O
Capitão Cloroquina fez o que pôde para ajudar o vírus
O
ano está quase no fim e me pergunto: como resumiria este 2020, que mudou nossas
vidas para sempre? As covas coletivas abertas por escavadeiras encerram numa
única imagem a nossa desventura. Mais de 155 mil mortos.
Não
precisava ser assim. Mas o capitão cloroquina fez o que pôde para ajudar o
vírus. Sabotou a quarentena, promoveu aglomerações, boicotou as máscaras e
distribuiu perdigotos. Demitiu ministros, não testou o suficiente, menosprezou
a ciência. Como continua fazendo, ao questionar a qualidade de uma vacina e
estimular um surreal movimento contrário à imunização.
Mais
de um século nos separam do episódio que ficou conhecido como a Revolta da
Vacina. Em novembro de 1904, um motim popular explodiu no Rio de Janeiro em
rejeição à obrigatoriedade da vacinação contra a varíola. Houve mortos, feridos
e prisões.
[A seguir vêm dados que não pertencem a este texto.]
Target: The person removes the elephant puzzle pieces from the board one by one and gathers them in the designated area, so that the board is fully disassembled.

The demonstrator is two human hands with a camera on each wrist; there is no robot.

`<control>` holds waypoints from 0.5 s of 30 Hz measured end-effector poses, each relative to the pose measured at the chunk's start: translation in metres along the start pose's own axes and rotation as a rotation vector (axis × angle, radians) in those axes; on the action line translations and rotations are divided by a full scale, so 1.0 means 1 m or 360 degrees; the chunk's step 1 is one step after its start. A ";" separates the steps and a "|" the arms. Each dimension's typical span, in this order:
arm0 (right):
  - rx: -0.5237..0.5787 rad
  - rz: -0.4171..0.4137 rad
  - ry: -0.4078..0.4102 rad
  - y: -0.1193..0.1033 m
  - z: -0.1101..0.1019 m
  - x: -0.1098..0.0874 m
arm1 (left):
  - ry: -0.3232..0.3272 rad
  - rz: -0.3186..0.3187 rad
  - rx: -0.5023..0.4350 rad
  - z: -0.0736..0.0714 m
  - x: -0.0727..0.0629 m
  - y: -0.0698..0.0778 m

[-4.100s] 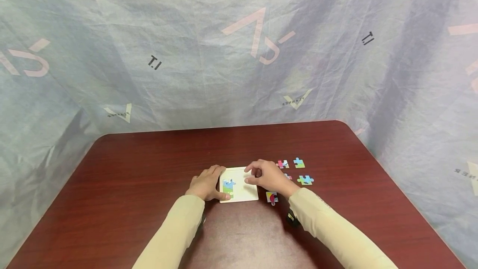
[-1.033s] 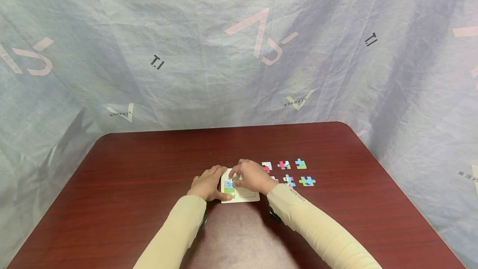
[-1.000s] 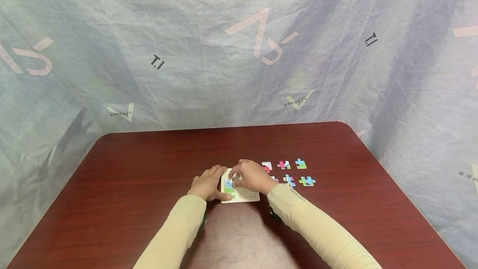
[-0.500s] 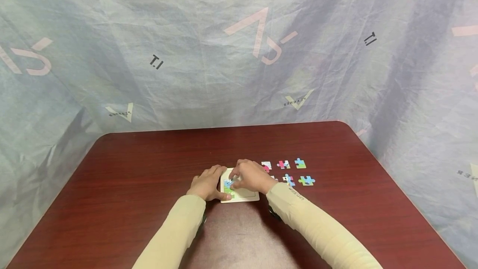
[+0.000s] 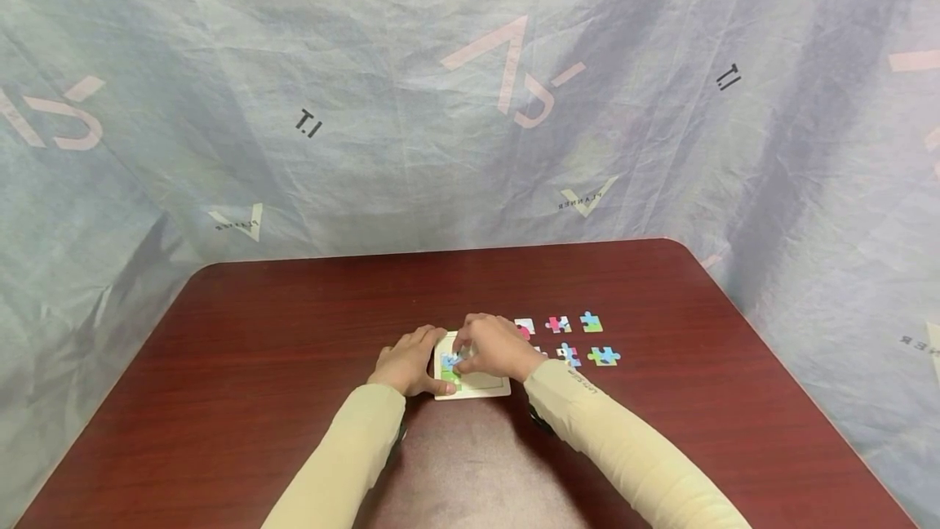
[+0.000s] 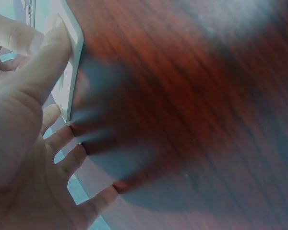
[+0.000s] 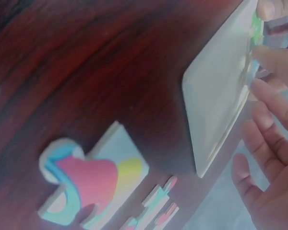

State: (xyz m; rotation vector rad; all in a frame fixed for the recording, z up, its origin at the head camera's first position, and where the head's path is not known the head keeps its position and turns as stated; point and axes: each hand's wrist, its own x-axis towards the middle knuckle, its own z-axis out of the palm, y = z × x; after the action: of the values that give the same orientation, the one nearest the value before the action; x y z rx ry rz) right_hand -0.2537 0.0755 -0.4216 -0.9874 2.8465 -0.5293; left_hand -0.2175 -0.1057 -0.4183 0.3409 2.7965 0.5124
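Note:
A pale puzzle tray (image 5: pixel 490 388) lies on the table, a green piece (image 5: pixel 448 380) and a blue piece (image 5: pixel 446 362) along its left side. My left hand (image 5: pixel 402 362) steadies that side; in the left wrist view its thumb (image 6: pixel 50 57) presses the tray's edge while the spread fingers reach down to the table. My right hand (image 5: pixel 494 345) bends over the tray, thumb and index finger pinching at the blue piece, which they partly cover. In the right wrist view the other fingers (image 7: pixel 271 127) hang loosely beside the tray's far edge.
Several loose jigsaw pieces lie right of the tray, among them a pink and white one (image 5: pixel 559 324), a blue and green one (image 5: pixel 605 356) and another (image 5: pixel 591 322) at the back. A pink and yellow piece (image 7: pixel 93 179) shows close by in the right wrist view.
Since the oldest frame my right hand has moved left across the tray to the blue piece. Over the last second its thumb has shifted slightly nearer me. My left hand stays put.

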 end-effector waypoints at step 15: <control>0.0121 0.0015 -0.0006 0.012 0.005 -0.004 | 0.0006 0.0000 -0.0015 0.000 -0.001 0.000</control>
State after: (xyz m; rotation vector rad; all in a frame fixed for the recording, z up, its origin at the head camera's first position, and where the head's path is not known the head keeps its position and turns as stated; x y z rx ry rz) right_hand -0.2566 0.0858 -0.4303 -0.9607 2.8037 -0.6288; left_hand -0.2167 -0.1056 -0.4185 0.3383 2.7970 0.5268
O contexto era de protestos contra uma reforma urbana e sanitária
imposta a ferro e fogo.
Entre
a sublevação de 1904 e hoje, o Brasil construiu sólida reputação no combate a doenças
infecciosas, com as mentes brilhantes de Oswaldo Cruz, Carlos e Evandro Chagas,
Vital Brazil e Adolfo Lutz, para citar só alguns. O Programa Nacional de
Imunizações tornou-se patrimônio nacional. Criado nos anos 1970, fortaleceu-se
com o SUS, universalizou a vacinação e erradicou doenças.
Pouco
importa se Bolsonaro ataca a vacina de origem chinesa por vassalagem a Trump ou
cálculo eleitoral contra um adversário político, no caso, Doria. Muito mais
grave é saber que a confusão e o descrédito que tenta lançar contra a
imunização se inscrevem num ataque amplo e ininterrupto contra a ciência e o
conhecimento que salvam vidas.
O
mundo inteiro espera a vacina, seja qual for sua procedência, porque é a única
maneira de voltarmos a viver em algum nível de normalidade. Em sua parvoíce
profundamente entranhada e da qual se orgulha, Bolsonaro tornou-se um agente da
infecção, um parceiro do vírus. Tornou-se, ele próprio, a epidemia.